The Marriage of the Virgin (1504)
The simplified analysis of The Marriage of the Virgin shows how Raphael coped with perspective in one of his earlier works. Raphael is so kind to informs us, although implicitly, about the presence of the Golden ratio triangle ABV, also known as Kepler triangle (green line), and points to the basic ratios of the Renaissance perspective system.
There are couple of steps, necessary for the viewer, to arrive at the foreshortened square, which provides us with the exact measurements to work within the three dimensional space of the picture. The first step in the system's sequence is to transfer the rectangular area of the picture plane into the same square area with center in the vanishing point. From the base square (purple line) all other proportions unwind.
The subsequent construction of the circles, which geometrically sets the correct proportions in the system, are achievable only with a use of a compass. From φ circle we construct √φ circle at the base square bottom line. Thus the hypotenuse AV of the golden ratio triangle defines the radius of the upper φ circle with the center at the vanishing point and the cathetus AB defines the radius of the smaller √φ circle with the center in the middle of the square's bottom side. Therefore radius of the smaller circle (BA) to half side of the square (BC) equals √1.618 to 1. The radius of the lower circle (BF) equals to the upper, but more importantly defines the focal length distance.(fig.1)
This brings us to a new element that has been overlooked or rather confused with the distance point. Let us call it focal point - F point. F point is the apex of the visual pyramid with the focusing effect of a concave lens, which Jean Pelerin refers to in his book De Artificiali perspectiva (1505).
Raphael placed the focal point or F point at the distance based on the golden ratio proportion. The distance from the base line to the focal point BF is to half side of the base square BC at the ratio of 1.618 to 1. The focal point's main role is to generate the lateral points.
The whole geometrical structure has to be shifted down of the picture itself as if we were standing in front of it. From the 1.618 circle we proceed to construct another circle with the radius of √1.618, whose ratio Raphael used to a paved white path between the tiles. Central white paths run to the stairs and to the vanishing point at the 38.2 degree slope.
The lateral points on the horizon equal the distance of the F point and can be reached either via a compass transfer or geometrically (will be shown in The Annunciation).
Once we determine the lateral points we can easily find out that a single tile is proportioned 2:1.
Notice how Raphael creatively used Mary's suitors to highlight important points in the constructional scheme. Each of them holds in his hand a wooden stick (red lines). Joseph's flowered stick aims to the bottom of inceptive circle, which ratio of its radius to half of the base square is 1.618 to 1. It is a circle from which all other geometry, especially the circular one, unfolds.
Next stick points to the bottom of the circle of the same radius, but with the center at the base square's bottom side. It is the F point or focal point, the one which generates the lateral points. Although the lateral points (L points) are commonly called the distance points, they are not the same as the viewing distance. The distance point is the distance from which the picture was taken and from which the whole scheme unwinds. The term distance point comes from a misunderstanding of its function and should not be called as such.

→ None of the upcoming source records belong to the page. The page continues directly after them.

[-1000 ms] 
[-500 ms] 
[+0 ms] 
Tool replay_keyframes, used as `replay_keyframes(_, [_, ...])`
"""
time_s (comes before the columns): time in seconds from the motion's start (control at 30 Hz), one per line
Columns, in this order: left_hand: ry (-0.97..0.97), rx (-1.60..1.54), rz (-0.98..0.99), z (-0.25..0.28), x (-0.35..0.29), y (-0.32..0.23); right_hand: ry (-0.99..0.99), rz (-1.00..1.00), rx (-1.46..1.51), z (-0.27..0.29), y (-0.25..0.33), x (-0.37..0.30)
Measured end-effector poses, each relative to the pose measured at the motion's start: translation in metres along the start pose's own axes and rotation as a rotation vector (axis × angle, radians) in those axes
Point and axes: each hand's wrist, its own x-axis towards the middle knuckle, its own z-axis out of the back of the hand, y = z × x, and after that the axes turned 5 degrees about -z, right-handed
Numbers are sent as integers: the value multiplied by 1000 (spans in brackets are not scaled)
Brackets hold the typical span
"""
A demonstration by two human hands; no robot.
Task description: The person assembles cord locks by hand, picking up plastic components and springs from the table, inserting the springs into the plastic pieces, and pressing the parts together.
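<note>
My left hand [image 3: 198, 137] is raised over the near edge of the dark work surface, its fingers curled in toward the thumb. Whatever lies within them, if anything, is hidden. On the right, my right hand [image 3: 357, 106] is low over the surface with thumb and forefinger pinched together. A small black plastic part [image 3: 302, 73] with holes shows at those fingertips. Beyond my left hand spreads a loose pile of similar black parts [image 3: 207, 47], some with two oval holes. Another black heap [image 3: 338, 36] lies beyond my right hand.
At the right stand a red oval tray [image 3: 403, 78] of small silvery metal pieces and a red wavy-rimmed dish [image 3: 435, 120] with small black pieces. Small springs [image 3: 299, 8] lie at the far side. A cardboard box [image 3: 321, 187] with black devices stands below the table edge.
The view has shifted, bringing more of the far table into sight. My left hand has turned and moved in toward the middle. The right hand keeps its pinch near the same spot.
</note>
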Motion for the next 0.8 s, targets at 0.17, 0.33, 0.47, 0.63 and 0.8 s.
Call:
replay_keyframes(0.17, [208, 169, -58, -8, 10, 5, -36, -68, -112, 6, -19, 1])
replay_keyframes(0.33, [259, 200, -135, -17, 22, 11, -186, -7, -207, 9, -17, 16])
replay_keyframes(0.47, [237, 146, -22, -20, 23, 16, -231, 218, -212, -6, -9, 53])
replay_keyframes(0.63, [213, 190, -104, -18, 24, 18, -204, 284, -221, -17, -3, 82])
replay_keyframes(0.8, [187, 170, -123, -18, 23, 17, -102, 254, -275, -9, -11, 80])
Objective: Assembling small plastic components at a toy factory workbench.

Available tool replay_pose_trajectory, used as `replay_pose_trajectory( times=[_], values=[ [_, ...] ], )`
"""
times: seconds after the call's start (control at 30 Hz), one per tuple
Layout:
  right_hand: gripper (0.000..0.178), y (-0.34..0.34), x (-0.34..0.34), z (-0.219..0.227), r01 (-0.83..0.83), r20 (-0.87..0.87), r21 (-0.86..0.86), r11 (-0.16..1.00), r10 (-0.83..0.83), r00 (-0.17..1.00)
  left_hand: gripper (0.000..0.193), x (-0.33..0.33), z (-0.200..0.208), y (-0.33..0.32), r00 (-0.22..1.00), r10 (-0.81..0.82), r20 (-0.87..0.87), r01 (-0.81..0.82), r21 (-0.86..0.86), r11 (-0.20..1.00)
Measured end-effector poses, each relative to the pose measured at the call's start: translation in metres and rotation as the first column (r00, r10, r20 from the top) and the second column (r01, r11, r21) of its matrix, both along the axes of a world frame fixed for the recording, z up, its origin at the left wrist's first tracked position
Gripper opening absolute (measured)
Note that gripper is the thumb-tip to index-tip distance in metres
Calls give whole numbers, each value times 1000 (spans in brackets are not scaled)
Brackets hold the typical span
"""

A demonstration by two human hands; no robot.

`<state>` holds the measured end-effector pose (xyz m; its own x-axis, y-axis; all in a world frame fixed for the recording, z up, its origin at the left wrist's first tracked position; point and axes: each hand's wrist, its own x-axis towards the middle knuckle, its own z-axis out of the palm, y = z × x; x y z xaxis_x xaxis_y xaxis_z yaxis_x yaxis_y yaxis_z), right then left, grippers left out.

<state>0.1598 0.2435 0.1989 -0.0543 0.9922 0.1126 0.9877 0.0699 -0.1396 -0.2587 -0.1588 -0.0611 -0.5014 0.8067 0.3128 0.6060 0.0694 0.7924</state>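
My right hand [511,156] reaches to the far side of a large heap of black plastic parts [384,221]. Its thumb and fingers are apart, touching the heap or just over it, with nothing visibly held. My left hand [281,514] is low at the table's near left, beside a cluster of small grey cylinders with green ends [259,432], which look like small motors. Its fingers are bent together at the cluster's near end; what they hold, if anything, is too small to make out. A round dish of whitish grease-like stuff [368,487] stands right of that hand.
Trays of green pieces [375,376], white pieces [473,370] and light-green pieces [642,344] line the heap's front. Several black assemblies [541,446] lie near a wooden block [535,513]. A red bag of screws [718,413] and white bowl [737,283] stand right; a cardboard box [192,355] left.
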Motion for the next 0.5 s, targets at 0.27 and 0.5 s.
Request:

The third stick aims to the point of coordinate importance - D point or the distance point. And the fourth rod passes through the corner of the frame and aims to right corner of the bottom square. One of the suitors, a boy, has decided to break the stick over his knee. One end of his stick aims to the horizon and 1.618 circle crossing and the other aims to the bottom line and √1.618 circle crossing. Although they can now be considered as hints, these lines could have functioned as a tool for the painter himself during the geometrical process and to speed up his work.
A single tile measures 12 x 6 Roman palmi, so from the edge of the picture plane to the bottom of the stairs of a hexadecagonal building it is 99 Roman palmi. The distance point is from the bottom of the stairs 26 meters or 85 feet.
It is worth mentioning that the purple line (generated by the diagonals) passes right through the wedding ring. Raphael set the size of the base square, basic building unit, to 20 Roman palmi (purple line). With this issue of the base square, basic building unit, we move on to the next chapter.
to be continued...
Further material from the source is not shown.